Tesis ini menggunakan perspektif Realis untuk mengkaji fenomena kebijakan peacekeeping operations (PKO) Jepang. Perspektif ini mendasarkan pada beberapa asumsi pokok, yaitu: (1) konsekuensi dari sistem internasional yang anarki adalah bahwa tidak adanya otoritas utama yang dapat memaksakan penggunaan kekuatan atau menjamin perlindungan dari ancaman negara lain; (2) negara merupakan aktor utama (state actor) dalam politik internasional; (3) tujuan utama negara adalah keamanan (security), dan karena itu, motif utama yang mendasari perilakunya adalah mempertahankan atau mempertinggi kekuatan relatifnya terhadap negara lain; (4) kebijakan luar negerinya didasarkan pada adanya ancaman-ancaman dan kesempatan-kesempatan dari lingkungan eksternalnya, sehingga sistem internasional merupakan faktor yang menentukan dalam perilaku suatu negara dibanding karakteristik domestiknya; dan (5) para pemimpin negara merupakan aktor rasional (rational actor). Dalam konteks ini, Realisme menemukan pembenaran dalam menganalisa perkembangan-perkembangan di Asia Timur, khususnya Jepang. Kebijakan keamanan Jepang saat ini, dengan partisipasi aktif SDF dalam PKO PBB, dilihat sedang berupaya untuk menjadi suatu normal state dalam istilah Realis berarti suatu negara yang melihat kekuatan militer (military power) sebagal suatu fitur sentral yang diperlukan dari keseluruhan kemampuan nasionalnya, dan memandang politik kekuatan (power politics) sebagai fitur normal yang diterima dalam hubungan internasional.

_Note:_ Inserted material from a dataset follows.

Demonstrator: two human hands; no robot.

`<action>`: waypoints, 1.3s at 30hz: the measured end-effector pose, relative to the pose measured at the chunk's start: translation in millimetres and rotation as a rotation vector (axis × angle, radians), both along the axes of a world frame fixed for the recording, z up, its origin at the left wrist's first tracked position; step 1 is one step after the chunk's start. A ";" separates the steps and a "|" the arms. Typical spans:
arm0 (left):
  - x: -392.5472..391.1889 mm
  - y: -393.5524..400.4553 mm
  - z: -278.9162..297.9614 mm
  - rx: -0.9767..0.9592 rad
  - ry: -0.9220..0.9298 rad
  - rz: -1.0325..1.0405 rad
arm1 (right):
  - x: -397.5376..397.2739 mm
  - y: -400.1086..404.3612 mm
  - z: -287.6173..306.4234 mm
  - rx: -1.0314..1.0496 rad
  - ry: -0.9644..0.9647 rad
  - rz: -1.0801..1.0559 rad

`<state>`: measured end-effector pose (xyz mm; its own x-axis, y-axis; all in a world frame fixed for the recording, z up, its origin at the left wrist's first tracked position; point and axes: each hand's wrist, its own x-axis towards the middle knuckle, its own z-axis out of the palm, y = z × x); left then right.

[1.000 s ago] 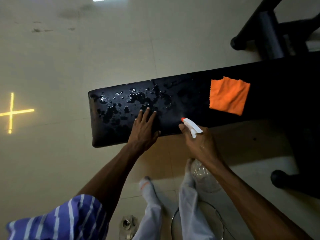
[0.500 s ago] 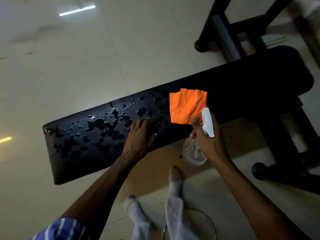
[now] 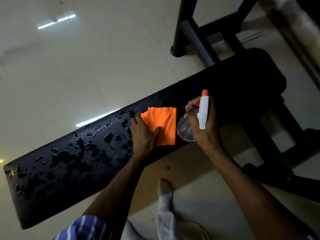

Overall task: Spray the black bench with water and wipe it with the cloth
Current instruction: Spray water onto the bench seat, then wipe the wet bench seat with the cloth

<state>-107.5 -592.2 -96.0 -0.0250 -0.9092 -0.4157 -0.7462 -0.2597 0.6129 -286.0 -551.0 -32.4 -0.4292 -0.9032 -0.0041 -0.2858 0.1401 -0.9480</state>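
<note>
The long black bench [image 3: 72, 172] runs from lower left to upper right, its left half covered in water drops and puddles. An orange cloth [image 3: 164, 123] lies flat on the bench's middle. My left hand [image 3: 143, 135] rests on the cloth's left part, the thumb lying across it and the fingers at its left edge. My right hand [image 3: 204, 125] grips a clear spray bottle [image 3: 185, 130] with a white head and orange nozzle, held just right of the cloth, nozzle pointing away over the dry right part of the bench.
Black metal frame legs [image 3: 195, 37] stand on the pale tiled floor beyond the bench, and more frame [image 3: 280, 156] sits under its right end. My foot [image 3: 165, 189] stands on the floor below the bench edge.
My left hand moved right from the wet bench surface onto the orange cloth. My right hand lifted and turned the spray bottle so its nozzle points away. The camera view shifted toward the right.
</note>
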 end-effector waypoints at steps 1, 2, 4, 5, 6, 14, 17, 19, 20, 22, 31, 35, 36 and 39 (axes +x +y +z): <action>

Krisis Teluk menjadi moment yang sangat penting bagi Jepang dalam menentukan arah kebijakan luar negerinya berupa pengiriman SDF ke luar negeri dalam misi PKO PBB. Kebijakan PKO Jepang merupakan bentuk pragmatisme kebijakan luar negeri Jepang yang.dipengaruhi oleh setting eksternal dan desakan internal. Perubahan lingkungan strategis keamanan Asia Timur pasca Perang Dingin, ditandai dengan munculnya potensi ancaman sebagai akibat dari kemungkinan pengurangan pasukan Amerika Serikat dari kawasan Asia Pasifik, peningkatan kekuatan militer Cina, uji coba rudal balistik oleh Korea Utara, dan masih adanya konflik-konflik lain yang belum terselesaikan di kawasan. Sementara itu, tekanan Amerika Serikat (gaiatsu) pada Jepang untuk melakukan burden sharing semakin meningkat. Selain alasan yang terkait dengan struktur internasional, faktor domestik juga mendorong kebijakan PKO Jepang, yang ditunjukkan dengan perkembangan politik dalam negeri dan sikap publik Jepang yang membuka penafsiran terhadap Konstitusi Jepang untuk tidak menabukan pengiriman SDF untuk berperan lebih aktif dalam masalah-masalah keamanan internasional.
Kesimpulan dari Tesis ini menunjukkan bahwa kebijakan PKO Jepang merupakan salah satu pijakan dan indikator keinginan Jepang untuk menjadi normal state. Namun demikian, Jepang belum mencapai pada taraf normal state, tetapi masih dalam proses menuju ke arah normalisasi. Satu hal yang perlu ditegaskan adalah bahwa proses Jepang untuk menjadi normal slate tidak berarti menandakan bangkitnya kembali militerisme Jepang seperti di masa lalu.